Внутри всего этого находился Вениамин Бугров. Причем экзоскелет не просто надели на него — монолитовца вшили внутрь машины.
* * *
Черный комбинезон и покатый шлем исчезли, монолитовец остался лишь в коротких рваных штанах. Сбоку между ребрами появились три раны, наскоро залитые прозрачным медицинским пластиком. От них отходили изогнутые трубки, приваренные к боковине длинной прямоугольной рамы, основной части экзоскелета. Кто-то — должно быть, сам Кречет, ведь недаром его называли доктором — снял кожу с кадыка, теперь там поблескивала выпуклая решетчатая нашлепка, за которой вверх-вниз ритмично двигалось что-то красное. От нашлепки к полусфере, облегающей верхнюю часть головы, спиралью тянулся провод. Колпак очень плотно прижимался к голове, слишком плотно… Я понял: черепа под ним нет, верхушку спилили, полусфера заменяла кость, а не прилегала к ней.

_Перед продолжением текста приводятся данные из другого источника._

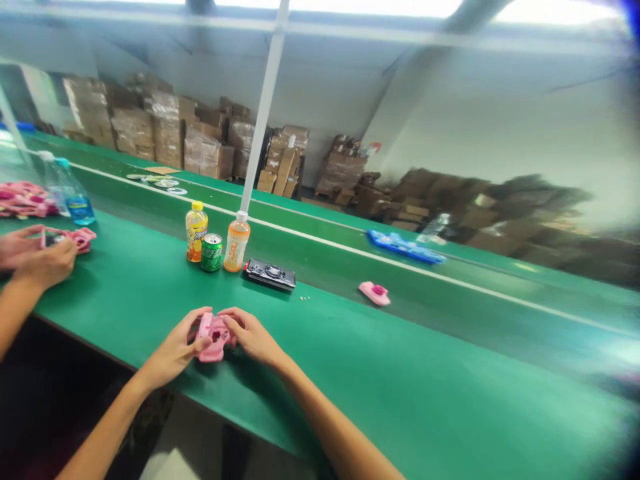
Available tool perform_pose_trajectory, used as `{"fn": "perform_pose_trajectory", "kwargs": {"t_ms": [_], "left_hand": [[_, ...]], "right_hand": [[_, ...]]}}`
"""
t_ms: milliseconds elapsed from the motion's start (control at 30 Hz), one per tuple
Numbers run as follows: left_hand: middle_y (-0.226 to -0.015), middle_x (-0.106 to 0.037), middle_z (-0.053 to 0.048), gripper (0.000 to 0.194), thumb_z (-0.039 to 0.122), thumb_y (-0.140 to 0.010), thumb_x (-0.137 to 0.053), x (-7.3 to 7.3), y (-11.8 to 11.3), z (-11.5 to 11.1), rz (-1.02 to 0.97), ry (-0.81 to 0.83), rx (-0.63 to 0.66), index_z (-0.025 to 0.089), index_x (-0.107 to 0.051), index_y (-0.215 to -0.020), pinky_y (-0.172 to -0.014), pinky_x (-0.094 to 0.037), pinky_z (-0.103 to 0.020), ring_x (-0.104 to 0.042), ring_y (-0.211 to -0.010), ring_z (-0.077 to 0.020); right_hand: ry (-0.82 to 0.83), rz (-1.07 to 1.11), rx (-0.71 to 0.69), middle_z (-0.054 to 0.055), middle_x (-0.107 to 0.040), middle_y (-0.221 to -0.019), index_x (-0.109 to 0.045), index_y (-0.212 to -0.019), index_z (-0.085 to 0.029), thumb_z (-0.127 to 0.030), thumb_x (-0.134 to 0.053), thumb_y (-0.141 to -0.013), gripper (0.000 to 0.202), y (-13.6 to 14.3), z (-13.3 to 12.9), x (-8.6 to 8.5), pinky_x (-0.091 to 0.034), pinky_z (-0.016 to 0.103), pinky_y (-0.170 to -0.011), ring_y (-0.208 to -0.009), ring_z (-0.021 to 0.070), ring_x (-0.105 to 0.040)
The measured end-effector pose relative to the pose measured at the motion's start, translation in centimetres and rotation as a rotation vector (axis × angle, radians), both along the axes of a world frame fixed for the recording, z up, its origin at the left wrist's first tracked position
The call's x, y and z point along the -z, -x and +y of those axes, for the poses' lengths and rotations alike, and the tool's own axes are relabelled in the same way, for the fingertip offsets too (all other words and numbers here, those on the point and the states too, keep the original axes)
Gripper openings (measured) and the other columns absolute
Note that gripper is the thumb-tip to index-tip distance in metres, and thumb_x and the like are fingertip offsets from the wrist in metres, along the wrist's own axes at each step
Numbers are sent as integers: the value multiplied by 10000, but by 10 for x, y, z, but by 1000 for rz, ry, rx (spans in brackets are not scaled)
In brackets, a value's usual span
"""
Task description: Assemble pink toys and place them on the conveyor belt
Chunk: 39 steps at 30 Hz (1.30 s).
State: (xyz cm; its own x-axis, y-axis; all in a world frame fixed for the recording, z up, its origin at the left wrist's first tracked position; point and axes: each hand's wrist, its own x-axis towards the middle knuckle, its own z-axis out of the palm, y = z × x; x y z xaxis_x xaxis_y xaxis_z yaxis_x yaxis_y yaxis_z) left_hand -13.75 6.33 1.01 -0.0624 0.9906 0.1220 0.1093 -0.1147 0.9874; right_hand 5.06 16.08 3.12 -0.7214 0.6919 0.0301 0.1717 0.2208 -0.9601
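Just above the green table [350,373], a pink plastic toy part [214,343] is held between both my hands. My left hand [173,350] grips its left side, thumb in front and fingers behind. From the right, my right hand [253,337] closes its fingers on the other side of the same part. Dark spots show in the middle of the part, but their detail is too small to make out. Beyond my hands lies a black box-shaped device [270,275] with a round feature on top.
A yellow-capped bottle [197,233], green can [211,253] and orange drink bottle [237,243] stand ahead. A pink piece [375,293] and blue tray [405,247] lie on the belt. At left, a co-worker's hands [47,263] hold a pink part near a pink pile [25,200].
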Motion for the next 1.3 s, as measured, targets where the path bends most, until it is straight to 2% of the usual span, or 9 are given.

Граната «Сааба» взорвалась через мгновение после того, как я свалился за углом вагона. Осколки врезались в стенку, некоторые пролетели сквозь проломы, взвизгнули над головой.
Бьющий из-под днища пар окутал меня. Закашлявшись, я вскочил и с криком «Лабус!» бросился обратно.
Красный столбик на мониторе терминала увеличился почти на сантиметр. С воем сервомоторов, визгом и стоном трущихся друг о друга металлических частей Бугров сделал шаг. Лабус лежал на боку, спиной ко мне, ноги дергались. Я побежал к напарнику, на ходу стреляя, пули «файв-севена» ударили в стальные трубки, одна врезалась в полусферу на голове, другая срикошетила от пластины внизу живота, прикрывающей пах. Если бы монолитовец выстрелил из гранатомета второй раз, нам с Костей пришел бы конец, но он решил использовать пулемет в левой руке.